Table 1 Weighted averages (2000 weights) of the estimated elasticities of global aggregate energy demand from the energy-use equations

The modelling undertaken in this study required the specification of scenarios to reflect the set of IEA WEO 2006 (IEA 2006) energy-efficiency policies and programmes for the Transport, Buildings and Industry sectors of the economy for the period 2013-2030. The estimated direct rebound effects on electricity and fuel saving from no-regrets policies were derived from the literature (Sorrell 2007; Sorrell et al. 2009; Schipper and Grubb 2000). The investment and other costs to governments, firms and individuals have been taken from IEA WEO 2006 (IEA 2006). These estimates are incorporated exogenously into the macroeconomic modelling. A set of initial reductions in net energy demand brought about by energy-efficiency policies is disaggregated in terms of the model’s classifications and imposed on the selected final-demand, fuel-using sectors with a proportional disaggregation of the IEA WEO 2006 (IEA 2006) estimates. The effects of the policies are calculated by comparing model solutions 2013–2030 with and without the policies. Scenarios are developed to allow the calculation of macroeconomic rebound effects by modelling final energy demand by 19 fuel-using sectors. The policy case for the modelling includes implicitly the present and committed energy-efficiency policies 2013–2030, including key assumptions (oil price, and a carbon price from the EU Emissions Trading Scheme (ETS)). The fuel price assumptions for the reference case were based on the ADAM projections from February 2008 (ADAM D-M2.1 2007), considering the outcomes from the World Energy Technology Outlook 2050 report (http://ec.europa.eu/research/energy/pdf/weto-h2_en.pdf) using the POLES model (http://upmf-grenoble.fr/iepe/Recherche/indexe.html).
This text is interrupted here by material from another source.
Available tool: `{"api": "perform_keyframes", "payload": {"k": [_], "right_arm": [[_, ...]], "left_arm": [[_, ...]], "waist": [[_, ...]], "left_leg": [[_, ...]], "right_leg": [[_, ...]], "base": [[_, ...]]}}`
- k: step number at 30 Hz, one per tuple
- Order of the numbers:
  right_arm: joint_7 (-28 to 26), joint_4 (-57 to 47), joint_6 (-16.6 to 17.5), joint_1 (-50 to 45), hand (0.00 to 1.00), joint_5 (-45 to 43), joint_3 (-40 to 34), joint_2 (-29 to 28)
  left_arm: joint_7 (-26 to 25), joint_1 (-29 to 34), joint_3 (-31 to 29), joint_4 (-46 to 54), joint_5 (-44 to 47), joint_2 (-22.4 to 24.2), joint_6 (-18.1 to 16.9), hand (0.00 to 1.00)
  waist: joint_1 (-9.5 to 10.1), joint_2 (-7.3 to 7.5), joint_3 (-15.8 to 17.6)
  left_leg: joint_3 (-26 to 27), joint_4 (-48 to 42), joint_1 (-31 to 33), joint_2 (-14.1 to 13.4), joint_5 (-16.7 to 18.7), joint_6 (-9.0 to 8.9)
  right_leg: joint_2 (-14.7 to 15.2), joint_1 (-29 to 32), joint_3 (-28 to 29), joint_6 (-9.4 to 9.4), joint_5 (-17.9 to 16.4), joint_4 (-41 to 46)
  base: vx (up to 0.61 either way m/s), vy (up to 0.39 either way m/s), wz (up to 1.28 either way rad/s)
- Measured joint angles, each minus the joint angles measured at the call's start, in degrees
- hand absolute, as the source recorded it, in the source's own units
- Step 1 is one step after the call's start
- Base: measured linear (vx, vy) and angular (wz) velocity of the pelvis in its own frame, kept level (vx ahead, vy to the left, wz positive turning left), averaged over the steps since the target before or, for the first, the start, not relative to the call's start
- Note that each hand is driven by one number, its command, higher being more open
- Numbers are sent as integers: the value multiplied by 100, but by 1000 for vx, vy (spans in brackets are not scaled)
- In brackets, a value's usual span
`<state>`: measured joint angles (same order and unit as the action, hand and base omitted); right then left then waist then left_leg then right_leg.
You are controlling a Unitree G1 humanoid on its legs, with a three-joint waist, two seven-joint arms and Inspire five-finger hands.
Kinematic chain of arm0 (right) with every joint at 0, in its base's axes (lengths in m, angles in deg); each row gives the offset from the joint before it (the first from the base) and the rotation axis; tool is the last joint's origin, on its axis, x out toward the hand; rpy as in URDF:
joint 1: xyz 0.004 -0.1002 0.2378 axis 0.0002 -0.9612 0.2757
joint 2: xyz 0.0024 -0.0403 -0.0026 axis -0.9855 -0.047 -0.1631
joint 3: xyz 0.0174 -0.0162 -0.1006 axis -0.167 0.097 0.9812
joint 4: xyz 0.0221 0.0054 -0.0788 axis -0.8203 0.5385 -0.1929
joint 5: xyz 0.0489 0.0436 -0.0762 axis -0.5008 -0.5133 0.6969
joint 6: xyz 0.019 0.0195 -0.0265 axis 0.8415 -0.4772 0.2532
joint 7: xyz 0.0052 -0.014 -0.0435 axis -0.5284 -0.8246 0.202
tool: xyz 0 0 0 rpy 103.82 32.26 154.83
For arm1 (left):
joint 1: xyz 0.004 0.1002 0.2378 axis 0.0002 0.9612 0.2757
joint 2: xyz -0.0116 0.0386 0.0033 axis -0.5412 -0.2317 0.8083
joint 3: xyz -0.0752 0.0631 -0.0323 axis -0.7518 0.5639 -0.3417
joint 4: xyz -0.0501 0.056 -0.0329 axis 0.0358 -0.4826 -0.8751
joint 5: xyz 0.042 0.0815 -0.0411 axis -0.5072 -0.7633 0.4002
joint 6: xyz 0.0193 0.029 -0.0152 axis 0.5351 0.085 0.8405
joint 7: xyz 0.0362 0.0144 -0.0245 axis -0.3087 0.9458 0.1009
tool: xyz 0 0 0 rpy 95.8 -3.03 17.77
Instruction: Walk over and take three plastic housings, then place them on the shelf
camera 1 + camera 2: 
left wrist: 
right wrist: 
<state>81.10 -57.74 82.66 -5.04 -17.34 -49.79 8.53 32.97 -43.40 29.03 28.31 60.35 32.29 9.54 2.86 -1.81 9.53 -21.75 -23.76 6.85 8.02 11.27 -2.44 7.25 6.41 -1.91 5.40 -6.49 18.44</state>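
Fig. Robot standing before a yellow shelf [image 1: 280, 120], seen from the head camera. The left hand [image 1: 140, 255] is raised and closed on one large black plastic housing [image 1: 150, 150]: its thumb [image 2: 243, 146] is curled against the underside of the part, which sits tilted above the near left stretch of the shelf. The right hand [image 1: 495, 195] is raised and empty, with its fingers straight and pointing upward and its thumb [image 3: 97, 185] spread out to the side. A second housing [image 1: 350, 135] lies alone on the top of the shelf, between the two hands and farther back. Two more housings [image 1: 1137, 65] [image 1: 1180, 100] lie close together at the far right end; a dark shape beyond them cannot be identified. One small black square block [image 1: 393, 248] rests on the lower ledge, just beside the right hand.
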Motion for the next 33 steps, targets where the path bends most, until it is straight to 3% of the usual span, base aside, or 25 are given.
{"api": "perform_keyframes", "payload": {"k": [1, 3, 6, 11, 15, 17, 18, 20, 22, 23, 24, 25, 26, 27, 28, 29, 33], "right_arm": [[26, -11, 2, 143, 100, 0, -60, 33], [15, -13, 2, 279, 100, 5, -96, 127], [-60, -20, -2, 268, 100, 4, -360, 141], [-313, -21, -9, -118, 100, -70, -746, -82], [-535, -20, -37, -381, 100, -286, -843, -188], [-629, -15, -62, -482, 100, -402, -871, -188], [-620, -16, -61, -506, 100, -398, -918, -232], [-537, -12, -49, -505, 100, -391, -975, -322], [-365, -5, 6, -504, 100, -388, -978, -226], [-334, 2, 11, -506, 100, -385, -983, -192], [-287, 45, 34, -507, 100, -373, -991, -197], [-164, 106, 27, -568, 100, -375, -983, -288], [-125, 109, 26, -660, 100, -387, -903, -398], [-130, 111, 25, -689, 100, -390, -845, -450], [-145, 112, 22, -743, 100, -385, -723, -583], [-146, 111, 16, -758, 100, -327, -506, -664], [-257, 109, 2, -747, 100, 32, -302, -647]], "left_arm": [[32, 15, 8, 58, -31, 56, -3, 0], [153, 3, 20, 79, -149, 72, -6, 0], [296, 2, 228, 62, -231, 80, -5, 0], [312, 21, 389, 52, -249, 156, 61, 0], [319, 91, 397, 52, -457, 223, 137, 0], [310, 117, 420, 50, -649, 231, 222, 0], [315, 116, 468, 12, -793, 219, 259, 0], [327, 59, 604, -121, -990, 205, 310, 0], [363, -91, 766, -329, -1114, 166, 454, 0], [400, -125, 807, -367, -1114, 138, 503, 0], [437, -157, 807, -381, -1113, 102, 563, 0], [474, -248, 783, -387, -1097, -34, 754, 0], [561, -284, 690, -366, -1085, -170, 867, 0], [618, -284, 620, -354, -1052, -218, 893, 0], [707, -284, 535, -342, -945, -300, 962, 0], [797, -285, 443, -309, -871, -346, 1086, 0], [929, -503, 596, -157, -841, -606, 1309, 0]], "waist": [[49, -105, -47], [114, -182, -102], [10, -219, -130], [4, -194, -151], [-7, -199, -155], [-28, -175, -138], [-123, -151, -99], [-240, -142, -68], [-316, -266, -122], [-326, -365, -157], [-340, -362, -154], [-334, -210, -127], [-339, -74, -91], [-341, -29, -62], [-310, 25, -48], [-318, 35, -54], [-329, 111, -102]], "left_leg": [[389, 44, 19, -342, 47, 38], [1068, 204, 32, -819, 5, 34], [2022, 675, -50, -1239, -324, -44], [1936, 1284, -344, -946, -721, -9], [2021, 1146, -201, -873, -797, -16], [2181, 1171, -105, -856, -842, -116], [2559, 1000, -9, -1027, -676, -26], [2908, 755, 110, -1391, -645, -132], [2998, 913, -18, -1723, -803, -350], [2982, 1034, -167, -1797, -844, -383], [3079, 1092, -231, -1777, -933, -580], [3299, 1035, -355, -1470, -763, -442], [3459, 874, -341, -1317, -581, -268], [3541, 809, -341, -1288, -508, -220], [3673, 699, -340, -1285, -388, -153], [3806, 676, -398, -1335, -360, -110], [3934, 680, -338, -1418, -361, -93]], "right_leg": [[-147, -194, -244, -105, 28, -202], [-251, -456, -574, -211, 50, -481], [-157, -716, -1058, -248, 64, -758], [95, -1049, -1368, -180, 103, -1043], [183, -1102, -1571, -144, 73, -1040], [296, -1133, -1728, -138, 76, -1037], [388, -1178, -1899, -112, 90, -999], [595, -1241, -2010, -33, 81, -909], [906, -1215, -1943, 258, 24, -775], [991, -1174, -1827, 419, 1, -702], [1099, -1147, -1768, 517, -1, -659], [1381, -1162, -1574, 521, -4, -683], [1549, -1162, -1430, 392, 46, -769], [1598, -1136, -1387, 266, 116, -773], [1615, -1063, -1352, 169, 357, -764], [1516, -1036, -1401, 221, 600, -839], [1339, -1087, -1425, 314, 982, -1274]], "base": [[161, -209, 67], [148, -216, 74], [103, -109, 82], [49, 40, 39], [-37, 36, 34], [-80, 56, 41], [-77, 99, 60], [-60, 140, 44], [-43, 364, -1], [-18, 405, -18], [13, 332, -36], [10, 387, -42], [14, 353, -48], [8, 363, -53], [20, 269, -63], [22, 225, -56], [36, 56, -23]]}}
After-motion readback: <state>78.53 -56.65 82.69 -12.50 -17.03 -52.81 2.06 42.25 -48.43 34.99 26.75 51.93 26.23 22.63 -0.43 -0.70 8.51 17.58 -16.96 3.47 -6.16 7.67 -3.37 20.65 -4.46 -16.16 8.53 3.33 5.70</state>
The methodology of the assessment was developed in (Barker et al. 2007). The macroeconomic rebound effect is the response of the economy in terms of energy demand stimulated, through indirect and economy-wide effects, following the initial energy savings arising from energy-efficiency policies. In the model, the initial effects are treated as exogenous, from IEA WEO (IEA 2006) 2006 as energy savings and imposed sector by sector. The impacts spread from the energy-using sectors throughout the rest of the economy via the input–output structure of the E3MG model to give the macroeconomic and indirect effects. The total rebound effects are calculated by taking the difference between the net energy saving projected by the model, i.e. taking into account the indirect and economy-wide effects throughout the economy, and the expected gross energy savings (after adding back the direct rebound effect) projected as the effects of energy-efficiency policies by the IEA in WEO 2006 (IEA 2006), with an additional calculation (since this is not provided by the IEA report) of the effects on power generation using E3MG. This difference is then expressed as a percentage of the expected gross energy saving from these studies to give the total rebound effect. The macroeconomic rebound effect is the difference between the direct effect, also calculated as the percentage of the expected gross energy saving, and the total effect.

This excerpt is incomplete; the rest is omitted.